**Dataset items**
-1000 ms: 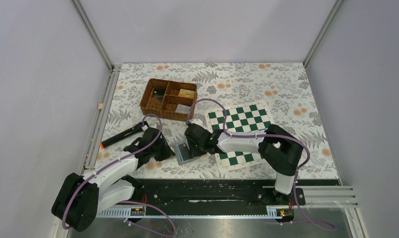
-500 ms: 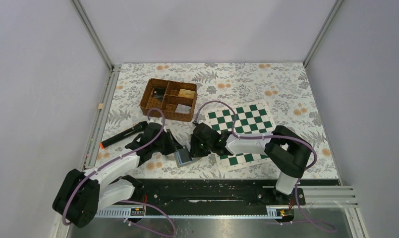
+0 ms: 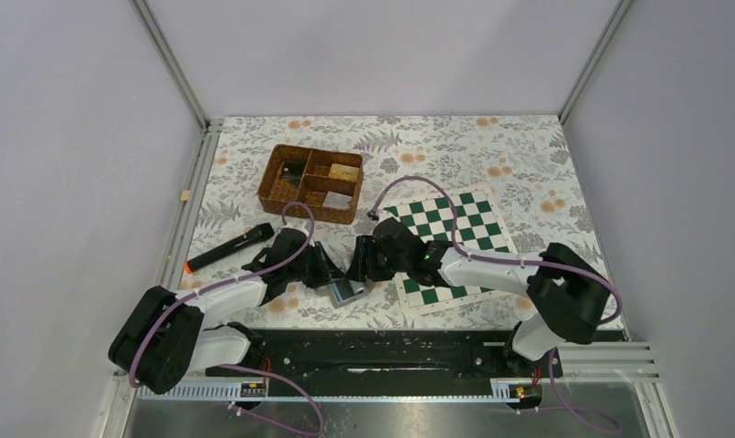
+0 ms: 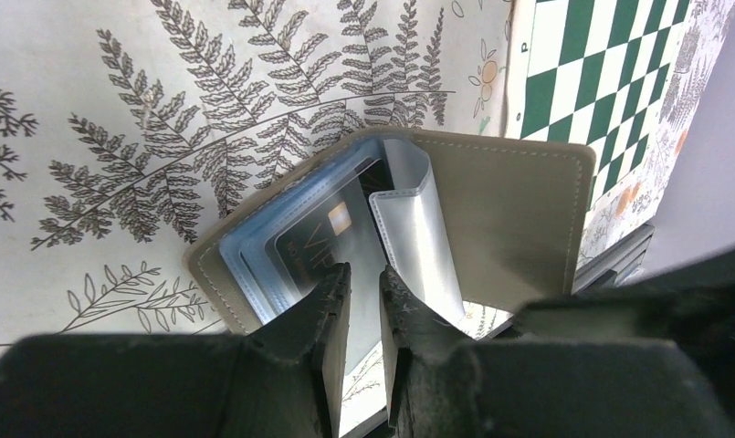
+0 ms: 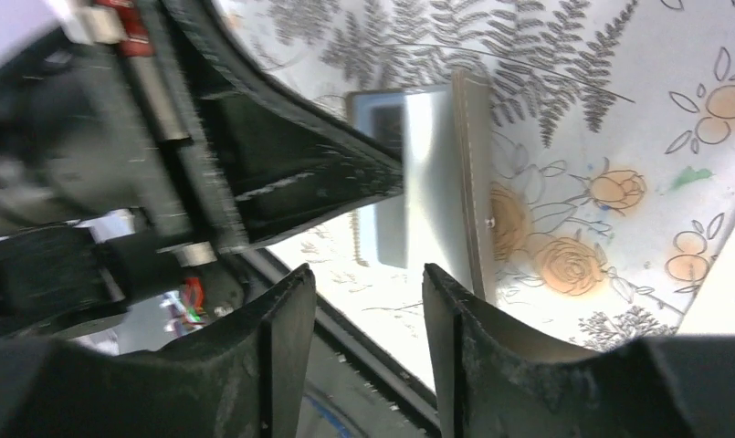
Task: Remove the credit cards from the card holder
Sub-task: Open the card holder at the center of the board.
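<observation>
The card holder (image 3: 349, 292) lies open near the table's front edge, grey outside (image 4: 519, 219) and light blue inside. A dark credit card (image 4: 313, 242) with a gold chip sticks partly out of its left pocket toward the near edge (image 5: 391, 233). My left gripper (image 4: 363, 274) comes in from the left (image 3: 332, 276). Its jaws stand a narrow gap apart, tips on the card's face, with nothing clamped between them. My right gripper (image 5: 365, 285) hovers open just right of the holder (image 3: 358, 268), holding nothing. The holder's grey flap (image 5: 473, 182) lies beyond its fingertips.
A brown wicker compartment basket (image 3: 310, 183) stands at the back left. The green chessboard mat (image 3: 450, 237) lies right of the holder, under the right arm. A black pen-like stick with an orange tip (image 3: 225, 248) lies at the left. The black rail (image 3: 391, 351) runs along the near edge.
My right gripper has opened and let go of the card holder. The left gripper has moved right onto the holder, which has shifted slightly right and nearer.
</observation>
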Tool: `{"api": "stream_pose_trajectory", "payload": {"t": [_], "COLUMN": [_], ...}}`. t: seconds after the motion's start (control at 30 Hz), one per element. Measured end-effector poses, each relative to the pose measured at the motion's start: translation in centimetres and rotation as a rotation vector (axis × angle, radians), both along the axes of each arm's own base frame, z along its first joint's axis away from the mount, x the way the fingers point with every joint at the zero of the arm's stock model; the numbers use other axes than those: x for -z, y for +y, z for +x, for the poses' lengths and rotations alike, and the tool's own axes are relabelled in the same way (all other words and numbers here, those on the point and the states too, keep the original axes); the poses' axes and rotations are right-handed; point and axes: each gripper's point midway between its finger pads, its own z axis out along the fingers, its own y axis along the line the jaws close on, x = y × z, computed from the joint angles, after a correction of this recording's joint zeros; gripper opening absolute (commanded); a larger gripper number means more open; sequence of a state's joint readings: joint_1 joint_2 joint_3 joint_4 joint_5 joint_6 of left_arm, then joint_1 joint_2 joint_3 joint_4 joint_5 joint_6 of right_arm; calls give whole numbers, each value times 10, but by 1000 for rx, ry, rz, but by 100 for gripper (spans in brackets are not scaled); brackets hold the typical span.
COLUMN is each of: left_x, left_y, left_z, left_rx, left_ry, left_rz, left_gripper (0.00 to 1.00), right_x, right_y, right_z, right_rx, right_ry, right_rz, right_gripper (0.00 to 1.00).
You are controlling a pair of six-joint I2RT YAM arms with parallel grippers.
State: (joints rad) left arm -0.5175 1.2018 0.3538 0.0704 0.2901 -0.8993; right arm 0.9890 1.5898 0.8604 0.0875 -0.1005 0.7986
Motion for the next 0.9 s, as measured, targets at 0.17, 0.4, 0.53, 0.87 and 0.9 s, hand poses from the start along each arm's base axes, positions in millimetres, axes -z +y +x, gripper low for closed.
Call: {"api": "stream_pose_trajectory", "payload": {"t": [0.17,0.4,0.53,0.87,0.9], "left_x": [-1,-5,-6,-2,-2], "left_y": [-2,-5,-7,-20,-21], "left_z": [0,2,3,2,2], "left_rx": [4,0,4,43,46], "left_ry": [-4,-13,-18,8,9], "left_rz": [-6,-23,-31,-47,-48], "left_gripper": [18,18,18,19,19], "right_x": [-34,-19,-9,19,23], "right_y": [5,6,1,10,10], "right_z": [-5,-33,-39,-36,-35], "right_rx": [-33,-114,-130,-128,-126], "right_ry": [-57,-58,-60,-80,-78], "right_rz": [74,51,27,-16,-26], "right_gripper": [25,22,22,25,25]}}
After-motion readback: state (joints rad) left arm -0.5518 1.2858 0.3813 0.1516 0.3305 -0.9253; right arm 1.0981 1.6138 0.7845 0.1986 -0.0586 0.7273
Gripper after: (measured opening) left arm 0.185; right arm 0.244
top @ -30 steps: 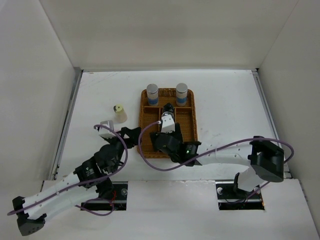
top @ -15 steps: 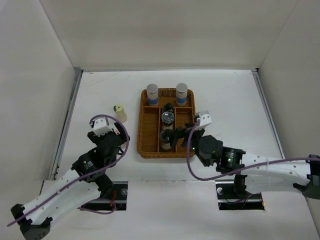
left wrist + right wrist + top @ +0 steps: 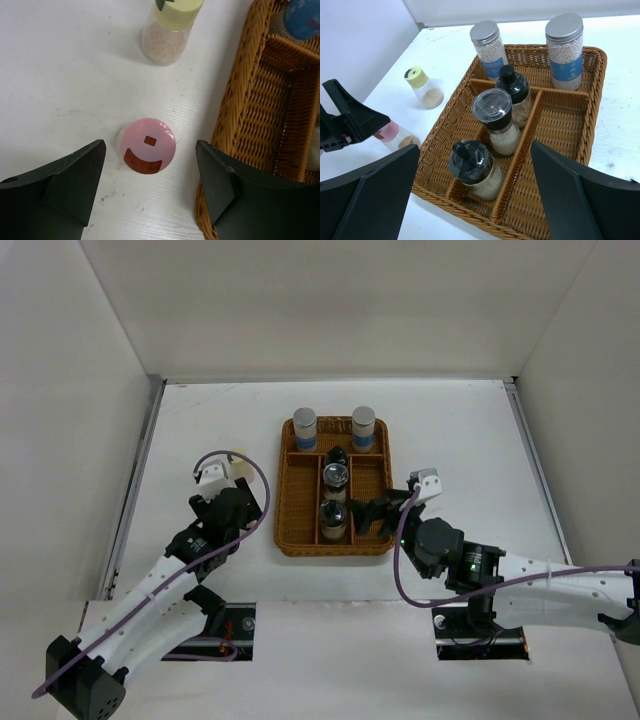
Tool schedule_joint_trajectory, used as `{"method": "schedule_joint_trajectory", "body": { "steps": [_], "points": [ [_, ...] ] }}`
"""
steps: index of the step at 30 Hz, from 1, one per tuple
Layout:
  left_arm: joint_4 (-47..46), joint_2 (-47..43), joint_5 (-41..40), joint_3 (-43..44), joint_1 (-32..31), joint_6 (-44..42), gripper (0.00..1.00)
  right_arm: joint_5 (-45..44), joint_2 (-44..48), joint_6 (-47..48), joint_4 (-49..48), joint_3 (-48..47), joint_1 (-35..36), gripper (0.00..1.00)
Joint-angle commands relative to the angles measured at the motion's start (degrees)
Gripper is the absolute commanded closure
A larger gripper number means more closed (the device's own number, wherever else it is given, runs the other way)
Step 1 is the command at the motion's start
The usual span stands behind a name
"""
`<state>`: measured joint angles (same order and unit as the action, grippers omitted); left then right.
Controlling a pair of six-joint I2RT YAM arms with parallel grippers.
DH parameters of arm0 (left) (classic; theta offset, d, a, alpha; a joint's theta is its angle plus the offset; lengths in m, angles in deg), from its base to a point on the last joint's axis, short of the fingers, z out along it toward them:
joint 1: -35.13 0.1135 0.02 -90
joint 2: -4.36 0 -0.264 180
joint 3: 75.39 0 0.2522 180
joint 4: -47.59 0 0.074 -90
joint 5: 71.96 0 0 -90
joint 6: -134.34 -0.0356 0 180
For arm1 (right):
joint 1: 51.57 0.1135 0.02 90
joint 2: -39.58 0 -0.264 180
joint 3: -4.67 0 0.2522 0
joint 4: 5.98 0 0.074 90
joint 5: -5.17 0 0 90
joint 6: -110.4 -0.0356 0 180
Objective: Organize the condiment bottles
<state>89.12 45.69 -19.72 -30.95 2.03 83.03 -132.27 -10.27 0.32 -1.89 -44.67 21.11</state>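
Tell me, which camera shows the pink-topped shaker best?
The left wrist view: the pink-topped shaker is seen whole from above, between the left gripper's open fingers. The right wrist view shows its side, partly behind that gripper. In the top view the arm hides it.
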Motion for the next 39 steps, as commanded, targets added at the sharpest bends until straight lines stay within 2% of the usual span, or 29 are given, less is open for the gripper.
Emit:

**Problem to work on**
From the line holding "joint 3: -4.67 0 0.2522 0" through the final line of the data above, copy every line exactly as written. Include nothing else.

**Exercise response**
joint 3: -4.67 0 0.2522 0
joint 4: 5.98 0 0.074 90
joint 5: -5.17 0 0 90
joint 6: -110.4 -0.0356 0 180
Objective: Organize the condiment bottles
<state>89.12 45.69 -19.72 -30.95 2.03 83.03 -132.27 -10.27 0.32 -1.89 -44.67 21.11</state>
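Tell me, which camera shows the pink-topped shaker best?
The left wrist view: the pink-topped shaker is seen whole from above, between the left gripper's open fingers. The right wrist view shows its side, partly behind that gripper. In the top view the arm hides it.
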Motion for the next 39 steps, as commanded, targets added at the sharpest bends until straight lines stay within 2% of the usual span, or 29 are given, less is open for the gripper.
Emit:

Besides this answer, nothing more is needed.